Carver found a relationship with Jesus, Munro said. During a visit to her home, the pastor said Carver had acknowledged she had been experiencing anxiety attacks but talked to Jesus and the attacks disappeared.


She was baptized in 2015 on the shore of Waterman Beach in South Thomaston. Carver was terrified of water due to an incident when someone threw her into the water when she was a child, her son Robert said.

So instead of immersing Carver into the ocean for the baptism, the church had her wear a poncho and poured water over her.

The pastor said another example of perseverance by Carver was the time she was in the hospital and vowed to return home. She did all the physical therapy and exercises so she could get home and return to church.

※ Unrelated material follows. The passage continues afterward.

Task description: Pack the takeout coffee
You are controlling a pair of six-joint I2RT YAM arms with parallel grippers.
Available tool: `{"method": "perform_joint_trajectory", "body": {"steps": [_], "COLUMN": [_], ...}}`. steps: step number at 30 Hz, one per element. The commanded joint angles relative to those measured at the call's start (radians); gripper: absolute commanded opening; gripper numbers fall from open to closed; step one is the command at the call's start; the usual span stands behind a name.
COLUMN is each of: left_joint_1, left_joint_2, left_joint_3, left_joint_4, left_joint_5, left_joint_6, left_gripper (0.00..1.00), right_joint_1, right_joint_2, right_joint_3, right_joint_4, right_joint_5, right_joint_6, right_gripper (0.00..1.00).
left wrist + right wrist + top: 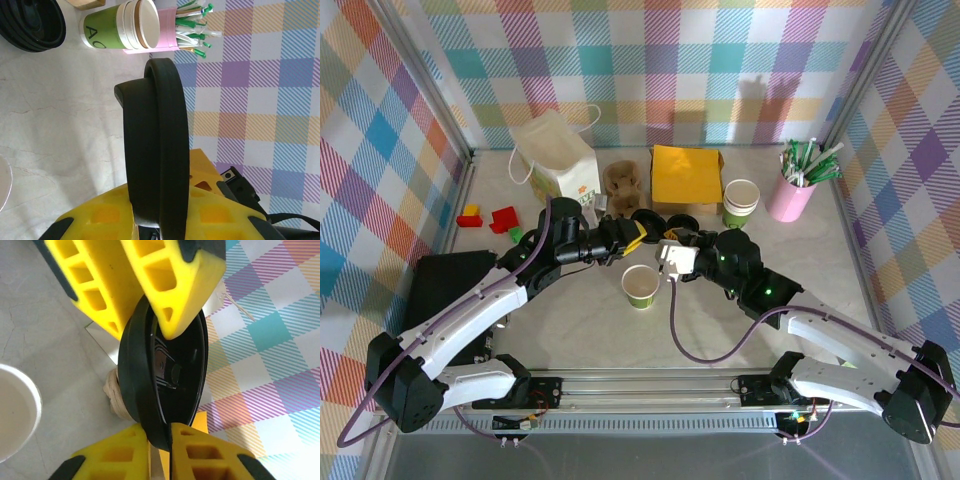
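Takeout coffee cup (640, 286) stands open, unlidded, mid-surface (590, 335). Left fingers (105, 215) and right fingers (125, 447) both pinch the black lid (160, 370) by opposite rim edges, just behind the cup. Judged: the paper cup is light and crushable, so grip its wall low and gently; the lid is stiff but slick. Count: one open cup, one spare-cup stack (741, 200), one pink cup (790, 197).

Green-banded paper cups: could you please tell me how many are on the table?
3 at least: one open cup alone in the middle; a nested stack of two or more beside the pink cup, possibly hiding others.
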Motion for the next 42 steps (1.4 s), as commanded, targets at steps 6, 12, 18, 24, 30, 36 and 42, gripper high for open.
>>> {"method": "perform_joint_trajectory", "body": {"steps": [6, 12, 18, 24, 30, 36, 42], "left_joint_1": [0.001, 0.002, 0.003, 0.003, 0.003, 0.003, 0.003], "left_joint_2": [-0.059, -0.160, -0.292, -0.372, -0.439, -0.458, -0.422], "left_joint_3": [0.040, 0.117, 0.114, 0.106, 0.029, -0.038, -0.076], "left_joint_4": [-0.156, -0.351, -0.380, -0.348, -0.280, -0.234, -0.171], "left_joint_5": [-0.068, -0.231, -0.373, -0.342, -0.294, -0.253, -0.211], "left_joint_6": [0.066, 0.211, 0.394, 0.610, 0.767, 0.787, 0.762], "left_gripper": [0.42, 0.71, 0.79, 0.75, 0.72, 0.71, 0.71], "right_joint_1": [0.005, 0.005, 0.004, -0.017, -0.141, -0.159, -0.159], "right_joint_2": [-0.012, -0.015, -0.005, 0.027, 0.074, 0.075, 0.057], "right_joint_3": [0.131, 0.218, 0.310, 0.413, 0.439, 0.403, 0.361], "right_joint_4": [-0.056, -0.249, -0.423, -0.548, -0.572, -0.525, -0.493], "right_joint_5": [-0.027, -0.098, -0.195, -0.301, -0.666, -0.790, -0.776], "right_joint_6": [0.168, 0.341, 0.543, 0.866, 1.205, 1.316, 1.334], "right_gripper": [0.00, 0.00, 0.00, 0.00, 0.00, 0.00, 0.00]}}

Carver was born Helen Pinkerton in 1935 in Rockland. She met Robert Carver and the two married in November 1957 at the First Baptist Church of Rockland. The couple moved to Hollywood, Florida, where Robert worked for the A&P grocery store chain. In 1968, they moved to Bangor when her husband was reassigned to a store there.

Helen worked at banks in Florida and at Northeast Bank in Bangor.

The couple moved to Owls Head in 1977 to a home that had been in her husband’s family for three generations. They operated Carver’s Market in Thomaston – located at the intersection of Main and Beechwood streets – from 1977 to 1989.


Her son Robert said his mother was a hard worker and that she was both the stern one of the parents and also the more organized.

Rob Potter of Vinalhaven said he knew the Carvers when they ran the store.

He said that the husband always worked at the meat counter and would talk at length while Helen always operated the cash register and was pleasant but quiet.

The son said his mother loved collecting souvenirs when she and her husband traveled after their retirement. The house is filled with knickknacks. One visit that his mother enjoyed most was to the Dollywood resort in Tennessee.

Munro said the Sunday gathering will allow church members to talk and share stories.

No service information for Carver has been announced. In addition to Robert Carver, she is survived by two other children, Glenn Carver of Sioux Falls, South Dakota, and Lucinda Carver of Tucson, Arizona.